■ INSTRUCTIONS TO FOLLOW
Your answer must match the material exactly, line for line.

■ DATA
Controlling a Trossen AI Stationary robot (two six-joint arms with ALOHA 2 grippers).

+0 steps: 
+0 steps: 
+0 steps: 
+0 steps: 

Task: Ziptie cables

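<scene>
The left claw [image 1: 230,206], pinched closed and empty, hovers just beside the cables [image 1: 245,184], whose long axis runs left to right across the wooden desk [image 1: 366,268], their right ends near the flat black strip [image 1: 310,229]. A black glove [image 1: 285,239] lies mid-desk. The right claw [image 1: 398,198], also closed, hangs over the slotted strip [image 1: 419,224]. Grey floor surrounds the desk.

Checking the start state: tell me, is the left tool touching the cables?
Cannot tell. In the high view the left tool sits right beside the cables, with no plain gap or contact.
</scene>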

■ FINAL ANSWER
Controlling a Trossen AI Stationary robot (two six-joint arms with ALOHA 2 grippers).

+0 steps: 
+0 steps: 
+0 steps: 
+0 steps: 

Task: Ziptie cables

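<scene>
The left claw [image 1: 230,206], pinched closed and empty, hovers just beside the cables [image 1: 245,184], whose long axis runs left to right across the wooden desk [image 1: 366,268], their right ends near the flat black strip [image 1: 310,229]. A black glove [image 1: 285,239] lies mid-desk. The right claw [image 1: 398,198], also closed, hangs over the slotted strip [image 1: 419,224]. Grey floor surrounds the desk.

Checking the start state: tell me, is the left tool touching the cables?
Cannot tell. In the high view the left tool sits right beside the cables, with no plain gap or contact.
</scene>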

This output is complete.